Despite some concerns, Arpaio says the group has been largely well-received, and that residents "love" seeing the armed volunteer posse patrolling the region.

"Fortunately since we started this three months ago, there have been no incidents and it’s gone good with the public," Arpaio said. "They love to see our cars roaming around and I have other plans coming up to further that operation, very soon."

A January Huffington Post survey of Arizona readers found that roughly two-thirds of respondents said they did not feel safer under Arpaio's program.

According to KJZZ, Arpaio now wants to increase the presence of his armed civilian posse as well as expand his controversial simulated school shooting program.

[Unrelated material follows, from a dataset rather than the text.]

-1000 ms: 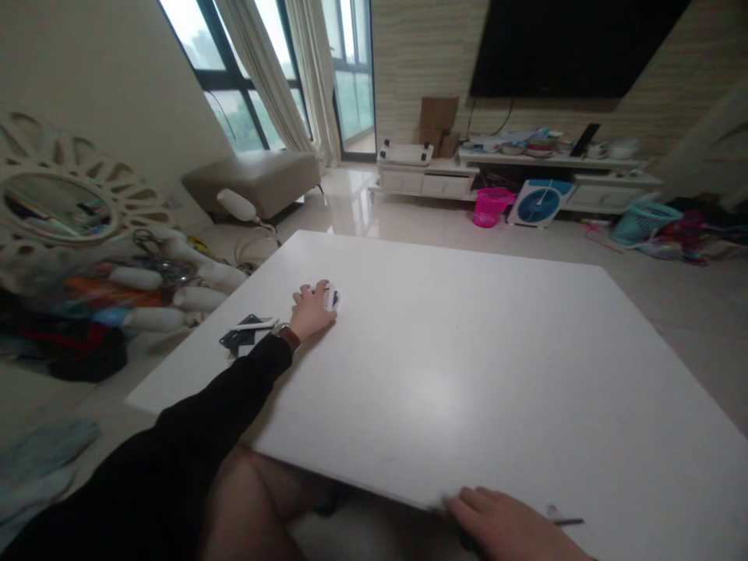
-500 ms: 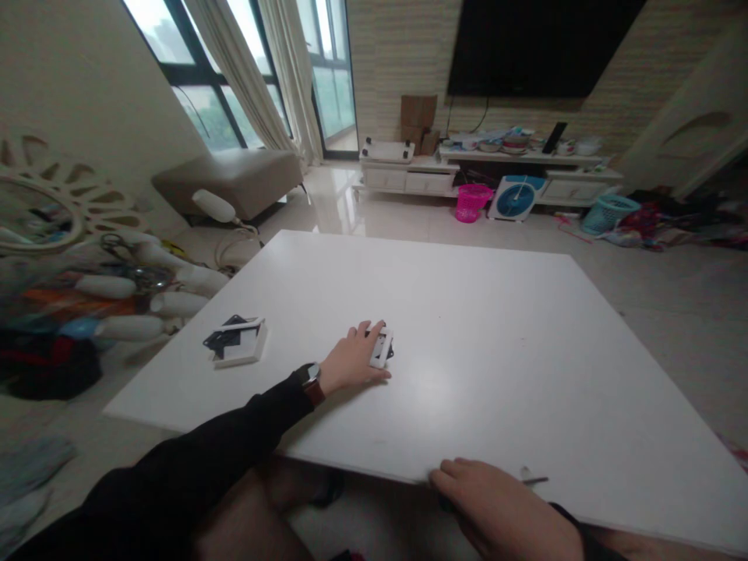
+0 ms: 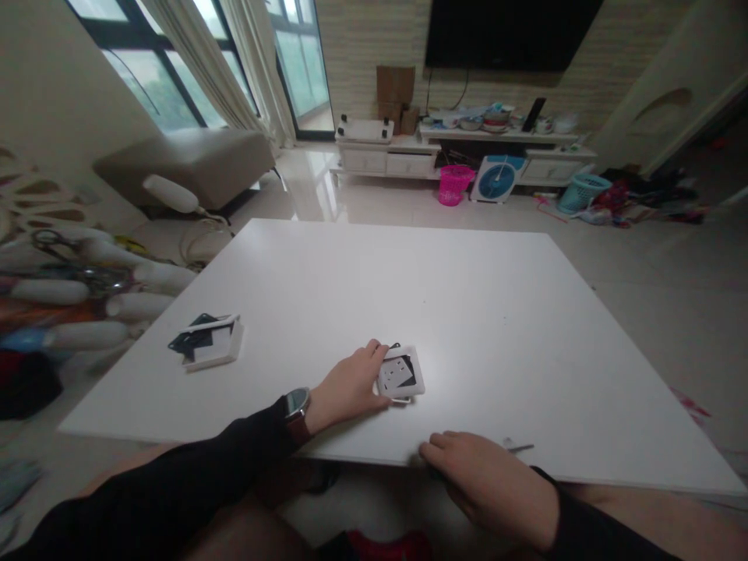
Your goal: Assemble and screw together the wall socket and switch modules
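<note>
Near the front middle of the white table (image 3: 467, 296), my left hand (image 3: 349, 388) grips a wall socket (image 3: 400, 372) by its left side, thumb at the front and fingers at the back. The socket has a white frame, a dark inner plate and a white face with pin holes set askew inside. My right hand (image 3: 488, 479) rests at the table's front edge with fingers curled. Something dark shows under its fingers, too hidden to name. Just beyond that hand lies a small thin dark rod (image 3: 521, 448) with a pale piece at its end.
On the table's left side sits another white frame (image 3: 213, 362) with dark plates (image 3: 199, 335) in it. Lamp arms with white shades (image 3: 87, 335) crowd the floor at left. Farther back stand a bench (image 3: 192, 167), a pink basket (image 3: 454, 185) and a fan (image 3: 496, 179).
My left hand has drawn the wall socket from the table's left part rightward and nearer to me. My right hand stays at the front edge. The view has shifted to the right.
</note>
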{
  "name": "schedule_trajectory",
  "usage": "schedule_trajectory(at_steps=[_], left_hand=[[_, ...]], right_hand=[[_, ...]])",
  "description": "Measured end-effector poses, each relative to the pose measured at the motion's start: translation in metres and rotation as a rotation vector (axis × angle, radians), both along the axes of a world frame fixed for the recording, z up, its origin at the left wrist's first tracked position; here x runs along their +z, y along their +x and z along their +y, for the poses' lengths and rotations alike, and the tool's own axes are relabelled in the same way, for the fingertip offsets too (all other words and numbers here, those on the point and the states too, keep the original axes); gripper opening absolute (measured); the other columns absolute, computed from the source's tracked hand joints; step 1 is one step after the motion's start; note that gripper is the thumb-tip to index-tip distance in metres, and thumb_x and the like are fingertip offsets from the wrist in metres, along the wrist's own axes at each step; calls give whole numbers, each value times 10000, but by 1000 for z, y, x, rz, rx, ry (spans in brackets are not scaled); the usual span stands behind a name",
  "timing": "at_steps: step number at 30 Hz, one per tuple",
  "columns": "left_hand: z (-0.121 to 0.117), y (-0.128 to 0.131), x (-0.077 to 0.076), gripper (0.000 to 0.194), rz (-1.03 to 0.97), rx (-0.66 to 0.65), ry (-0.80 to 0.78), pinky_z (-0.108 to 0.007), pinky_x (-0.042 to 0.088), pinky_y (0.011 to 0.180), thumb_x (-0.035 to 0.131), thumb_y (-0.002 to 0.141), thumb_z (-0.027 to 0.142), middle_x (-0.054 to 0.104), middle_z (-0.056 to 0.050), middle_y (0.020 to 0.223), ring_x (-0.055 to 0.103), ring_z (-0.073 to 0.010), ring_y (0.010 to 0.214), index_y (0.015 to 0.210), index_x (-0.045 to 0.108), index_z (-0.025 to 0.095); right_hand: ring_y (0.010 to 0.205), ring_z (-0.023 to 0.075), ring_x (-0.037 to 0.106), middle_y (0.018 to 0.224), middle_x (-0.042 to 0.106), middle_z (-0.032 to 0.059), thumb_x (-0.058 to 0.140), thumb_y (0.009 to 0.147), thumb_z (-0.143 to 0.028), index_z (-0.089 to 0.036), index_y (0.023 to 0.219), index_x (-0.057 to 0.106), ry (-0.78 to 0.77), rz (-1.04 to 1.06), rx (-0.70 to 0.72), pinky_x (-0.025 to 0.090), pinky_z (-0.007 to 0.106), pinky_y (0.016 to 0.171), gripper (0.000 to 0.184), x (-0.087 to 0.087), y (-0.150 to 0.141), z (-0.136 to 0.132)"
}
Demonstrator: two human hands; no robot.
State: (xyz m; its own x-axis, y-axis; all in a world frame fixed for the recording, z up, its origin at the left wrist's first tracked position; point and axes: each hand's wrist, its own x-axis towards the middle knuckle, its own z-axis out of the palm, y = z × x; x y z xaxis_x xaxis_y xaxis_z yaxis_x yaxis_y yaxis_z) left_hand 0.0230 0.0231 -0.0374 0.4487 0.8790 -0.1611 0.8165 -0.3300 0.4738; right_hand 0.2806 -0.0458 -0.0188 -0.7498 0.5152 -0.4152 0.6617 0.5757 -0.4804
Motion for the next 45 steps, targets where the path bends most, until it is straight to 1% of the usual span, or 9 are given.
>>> schedule_trajectory(at_steps=[5, 11, 14, 19, 25, 31, 37, 41, 45], left_hand=[[-1, 0, -6, 675, 37, -13, 123, -491, 474, 954, 831, 743, 473, 598, -124, 1287, 544, -354, 1168, 1285, 515, 226], [10, -3, -16, 695, -80, 79, 5, -528, 439, 1004, 789, 795, 545, 574, -148, 1332, 530, -363, 1215, 1343, 519, 213], [21, -3, -20, 529, -181, 113, -56, -519, 433, 1043, 711, 881, 457, 595, -125, 1325, 540, -339, 1230, 1344, 576, 239], [36, -6, -25, 247, -382, 154, -76, -444, 467, 1019, 657, 895, 354, 672, -92, 1158, 597, -279, 1125, 1091, 697, 210], [37, -8, -19, 242, -440, 160, -180, -372, 493, 860, 644, 877, 414, 709, -66, 996, 640, -252, 964, 964, 711, 199], [41, -8, 0, 279, -584, 154, -262, -304, 490, 747, 615, 877, 455, 702, -35, 864, 630, -207, 836, 868, 679, 184], [73, -53, 13, 391, -675, 309, -207, -288, 468, 694, 647, 839, 549, 663, -31, 791, 596, -169, 732, 863, 650, 159], [90, -94, -2, 395, -535, 510, -186, -259, 402, 588, 671, 796, 548, 620, -13, 695, 533, -143, 625, 807, 651, 153], [92, -109, -23, 400, -469, 526, -225, -252, 326, 519, 706, 738, 548, 549, 6, 578, 458, -126, 539, 657, 614, 167]], right_hand=[[989, 265, 696, 1102, 717, 93, 532, 781, -16, -196, 1148, 623, 15, -16, 9, 481, 360, 820, 419, -2, 0, 1], [968, 270, 705, 1094, 715, 91, 536, 807, -23, -196, 1136, 614, 16, -19, 33, 487, 360, 777, 380, -6, -2, 0], [975, 269, 704, 1096, 714, 92, 541, 810, -20, -193, 1140, 614, 15, -27, 41, 491, 360, 782, 380, -6, -3, 0], [968, 252, 700, 1089, 713, 91, 536, 855, -48, -196, 1137, 614, 18, -12, 38, 482, 345, 777, 328, -4, -1, 0], [977, 253, 701, 1094, 717, 89, 557, 834, -48, -194, 1158, 613, 21, -17, 47, 479, 339, 775, 360, -3, -1, 0], [959, 250, 700, 1070, 716, 82, 553, 829, -37, -206, 1122, 614, 26, -13, 37, 472, 339, 765, 343, -4, -2, -2], [966, 244, 684, 1078, 710, 81, 535, 825, -26, -211, 1128, 616, 6, 5, 41, 463, 341, 786, 364, -2, 1, -2], [963, 244, 687, 1075, 709, 78, 520, 826, -21, -212, 1133, 616, 6, 8, 21, 464, 343, 782, 374, -4, 2, -3], [984, 259, 691, 1084, 711, 80, 513, 812, -13, -208, 1136, 622, -4, -5, 17, 479, 356, 796, 393, -2, 1, -3]])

Arpaio's push for amplified civilian patrol around school perimeters comes just days after a report funded by the National Rifle Association recommended increasing the presence of armed guards in schools. The report, titled "Report of the National School Shield Task Force" and compiled by the NRA-backed task force the School Shield Program, also suggested that teachers be properly trained and armed "if there is personnel that has interest."

Randi Weingarten, president of the American Federation of Teachers, voiced strong opposition to the report's recommendations last week, calling the proposal a "cruel hoax that will fail to keep our children and schools safe."

"Schools must be safe, nurturing learning environments for our students, which is why we are opposed to proposals to arm educators or turn our schools into armed fortresses," Weingarten said in a statement. "Safety personnel and safety plans have their place in schools, but we must leave those decisions to the people who know our schools best -- not to those acting as a proxy for gun manufacturers."